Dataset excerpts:
+++++

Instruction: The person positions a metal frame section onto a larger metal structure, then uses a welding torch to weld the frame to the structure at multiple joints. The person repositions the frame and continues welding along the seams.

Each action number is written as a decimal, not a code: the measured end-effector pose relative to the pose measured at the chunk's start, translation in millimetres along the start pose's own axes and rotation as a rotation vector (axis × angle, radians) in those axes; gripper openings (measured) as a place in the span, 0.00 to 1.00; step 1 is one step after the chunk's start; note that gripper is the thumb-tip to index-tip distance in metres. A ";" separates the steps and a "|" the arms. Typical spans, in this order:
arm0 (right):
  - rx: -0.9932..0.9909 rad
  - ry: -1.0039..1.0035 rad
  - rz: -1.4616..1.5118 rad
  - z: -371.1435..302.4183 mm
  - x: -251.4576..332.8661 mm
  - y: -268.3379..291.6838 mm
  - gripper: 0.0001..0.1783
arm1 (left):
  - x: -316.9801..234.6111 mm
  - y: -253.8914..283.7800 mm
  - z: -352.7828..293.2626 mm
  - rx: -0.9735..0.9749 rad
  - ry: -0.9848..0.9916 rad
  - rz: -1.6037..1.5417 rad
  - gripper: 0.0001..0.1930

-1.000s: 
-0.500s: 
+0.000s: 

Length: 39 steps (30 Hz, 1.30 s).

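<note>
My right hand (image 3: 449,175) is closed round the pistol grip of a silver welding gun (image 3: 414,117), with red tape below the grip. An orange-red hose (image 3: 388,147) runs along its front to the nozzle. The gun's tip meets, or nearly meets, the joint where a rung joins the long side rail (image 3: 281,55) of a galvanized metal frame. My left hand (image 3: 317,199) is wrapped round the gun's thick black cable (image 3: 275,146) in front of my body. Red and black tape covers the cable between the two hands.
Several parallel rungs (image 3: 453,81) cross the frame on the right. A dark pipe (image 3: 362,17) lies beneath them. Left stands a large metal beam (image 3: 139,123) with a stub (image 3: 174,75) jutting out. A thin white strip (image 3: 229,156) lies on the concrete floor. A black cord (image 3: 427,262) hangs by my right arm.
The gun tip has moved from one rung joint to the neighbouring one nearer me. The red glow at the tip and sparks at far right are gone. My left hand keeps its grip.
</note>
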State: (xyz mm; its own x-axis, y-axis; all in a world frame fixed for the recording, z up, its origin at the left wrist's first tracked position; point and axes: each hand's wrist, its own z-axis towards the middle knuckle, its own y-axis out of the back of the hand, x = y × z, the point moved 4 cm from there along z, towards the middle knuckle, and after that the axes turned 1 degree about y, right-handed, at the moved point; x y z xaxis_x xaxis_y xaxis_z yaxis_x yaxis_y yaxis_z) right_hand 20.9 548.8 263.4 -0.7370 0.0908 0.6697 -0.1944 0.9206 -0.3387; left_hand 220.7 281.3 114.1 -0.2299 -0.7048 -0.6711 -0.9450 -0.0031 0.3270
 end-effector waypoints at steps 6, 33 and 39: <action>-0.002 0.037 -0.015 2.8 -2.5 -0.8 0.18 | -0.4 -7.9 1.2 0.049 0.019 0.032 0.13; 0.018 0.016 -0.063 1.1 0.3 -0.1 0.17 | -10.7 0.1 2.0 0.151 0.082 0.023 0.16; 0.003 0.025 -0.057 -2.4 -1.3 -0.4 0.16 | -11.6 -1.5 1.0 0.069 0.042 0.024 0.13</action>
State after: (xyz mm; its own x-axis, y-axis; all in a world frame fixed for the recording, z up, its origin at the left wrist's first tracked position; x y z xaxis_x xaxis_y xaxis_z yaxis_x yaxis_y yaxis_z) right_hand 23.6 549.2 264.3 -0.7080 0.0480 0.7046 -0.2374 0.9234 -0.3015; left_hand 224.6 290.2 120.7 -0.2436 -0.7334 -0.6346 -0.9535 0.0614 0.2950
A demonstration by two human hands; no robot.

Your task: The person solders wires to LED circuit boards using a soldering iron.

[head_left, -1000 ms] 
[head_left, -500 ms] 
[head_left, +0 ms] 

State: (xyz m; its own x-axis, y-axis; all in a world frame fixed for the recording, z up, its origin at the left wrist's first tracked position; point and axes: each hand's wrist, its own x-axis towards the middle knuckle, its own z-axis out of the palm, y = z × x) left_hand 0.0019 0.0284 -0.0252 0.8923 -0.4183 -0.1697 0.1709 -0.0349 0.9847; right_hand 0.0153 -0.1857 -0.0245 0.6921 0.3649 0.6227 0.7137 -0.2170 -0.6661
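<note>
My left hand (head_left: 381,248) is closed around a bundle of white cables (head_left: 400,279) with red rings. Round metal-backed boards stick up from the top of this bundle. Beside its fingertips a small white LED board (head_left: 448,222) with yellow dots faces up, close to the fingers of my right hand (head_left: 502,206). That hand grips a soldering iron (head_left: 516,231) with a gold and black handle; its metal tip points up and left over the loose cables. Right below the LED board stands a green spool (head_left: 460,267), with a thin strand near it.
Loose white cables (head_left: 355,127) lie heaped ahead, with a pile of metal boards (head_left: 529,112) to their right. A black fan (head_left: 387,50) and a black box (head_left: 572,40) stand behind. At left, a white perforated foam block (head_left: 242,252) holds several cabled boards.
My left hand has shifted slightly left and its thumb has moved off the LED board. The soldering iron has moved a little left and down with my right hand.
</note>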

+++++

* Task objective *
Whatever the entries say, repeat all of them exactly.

* Exercise response *
Instruction: The person positions a metal frame section onto a larger metal structure, then uses a welding torch to weld the frame to the structure at multiple joints. The person repositions the frame and continues welding along the seams.

Each action number is written as a decimal, not a code: the measured end-effector pose relative to the pose measured at the chunk's start, translation in millimetres along the start pose's own axes and rotation as a rotation vector (axis × angle, radians) in those axes; gripper openings (measured) as a place in the span, 0.00 to 1.00; step 1 is one step after the chunk's start; note that gripper is the thumb-tip to index-tip distance in metres. A ";" separates the steps and a "|" the arms. Typical spans, in this order:
arm0 (right):
  - rx: -0.9932..0.9909 rad
  - ry: -1.0039..1.0035 rad
  - rz: -1.4616..1.5118 rad
  - z: -371.1435..302.4183 mm
  - x: -251.4576..332.8661 mm
  - y: -268.3379..291.6838 mm
  - gripper: 0.0001..0.1783
arm1 (left):
  - x: -316.9801..234.6111 mm
  - y: -253.8914..283.7800 mm
  - z: -352.7828..293.2626 mm
  - rx: -0.9735..0.9749 rad
  - ry: -0.9848..0.9916 rad
  - rz: -1.6037..1.5417 rad
  - gripper: 0.0001..0.1930

-1.000s: 
-0.500s: 
+0.000s: 

Length: 39 steps (30 Hz, 1.30 s).

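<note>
My right hand (image 3: 449,175) is closed round the pistol grip of a silver welding gun (image 3: 414,117), with red tape below the grip. An orange-red hose (image 3: 388,147) runs along its front to the nozzle. The gun's tip meets, or nearly meets, the joint where a rung joins the long side rail (image 3: 281,55) of a galvanized metal frame. My left hand (image 3: 317,199) is wrapped round the gun's thick black cable (image 3: 275,146) in front of my body. Red and black tape covers the cable between the two hands.
Several parallel rungs (image 3: 453,81) cross the frame on the right. A dark pipe (image 3: 362,17) lies beneath them. Left stands a large metal beam (image 3: 139,123) with a stub (image 3: 174,75) jutting out. A thin white strip (image 3: 229,156) lies on the concrete floor. A black cord (image 3: 427,262) hangs by my right arm.
The gun tip has moved from one rung joint to the neighbouring one nearer me. The red glow at the tip and sparks at far right are gone. My left hand keeps its grip.
</note>
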State: (xyz mm; its own x-axis, y-axis; all in a world frame fixed for the recording, z up, its origin at the left wrist's first tracked position; point and axes: each hand's wrist, its own z-axis towards the middle knuckle, its own y-axis out of the back of the hand, x = y × z, the point moved 4 cm from there along z, towards the middle knuckle, and after that the axes turned 1 degree about y, right-handed, at the moved point; x y z xaxis_x xaxis_y xaxis_z yaxis_x yaxis_y yaxis_z) right_hand 20.9 548.8 263.4 -0.7370 0.0908 0.6697 -0.1944 0.9206 -0.3387; left_hand 220.7 281.3 114.1 -0.2299 -0.7048 -0.6711 -0.9450 -0.0031 0.3270
 end-effector waypoints at steps 6, 33 and 39: <action>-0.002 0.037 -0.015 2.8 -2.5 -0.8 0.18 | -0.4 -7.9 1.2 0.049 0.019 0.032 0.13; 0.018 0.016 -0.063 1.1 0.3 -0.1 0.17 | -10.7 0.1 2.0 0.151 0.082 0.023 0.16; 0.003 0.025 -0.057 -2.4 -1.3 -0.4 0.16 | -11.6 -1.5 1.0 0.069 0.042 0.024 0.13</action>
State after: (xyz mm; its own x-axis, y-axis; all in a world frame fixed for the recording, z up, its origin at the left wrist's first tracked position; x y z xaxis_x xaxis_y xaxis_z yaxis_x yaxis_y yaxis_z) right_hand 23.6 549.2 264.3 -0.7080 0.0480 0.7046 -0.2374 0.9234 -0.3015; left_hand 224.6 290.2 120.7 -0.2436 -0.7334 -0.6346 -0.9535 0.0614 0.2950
A demonstration by two human hands; no robot.

Your task: The person solders wires to LED circuit boards using a soldering iron.

[head_left, -1000 ms] 
[head_left, -500 ms] 
[head_left, +0 ms] 

State: (xyz m; its own x-axis, y-axis; all in a world frame fixed for the recording, z up, its origin at the left wrist's first tracked position; point and axes: each hand's wrist, its own x-axis towards the middle knuckle, its own z-axis out of the palm, y = z × x) left_hand 0.0019 0.0284 -0.0252 0.8923 -0.4183 -0.1697 0.1709 -0.0349 0.9847; right_hand 0.0153 -0.1857 -0.0245 0.6921 0.3649 0.6227 0.7137 -0.2170 -0.6661
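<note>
My left hand (head_left: 381,248) is closed around a bundle of white cables (head_left: 400,279) with red rings. Round metal-backed boards stick up from the top of this bundle. Beside its fingertips a small white LED board (head_left: 448,222) with yellow dots faces up, close to the fingers of my right hand (head_left: 502,206). That hand grips a soldering iron (head_left: 516,231) with a gold and black handle; its metal tip points up and left over the loose cables. Right below the LED board stands a green spool (head_left: 460,267), with a thin strand near it.
Loose white cables (head_left: 355,127) lie heaped ahead, with a pile of metal boards (head_left: 529,112) to their right. A black fan (head_left: 387,50) and a black box (head_left: 572,40) stand behind. At left, a white perforated foam block (head_left: 242,252) holds several cabled boards.
My left hand has shifted slightly left and its thumb has moved off the LED board. The soldering iron has moved a little left and down with my right hand.
</note>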

What came before is the complete response.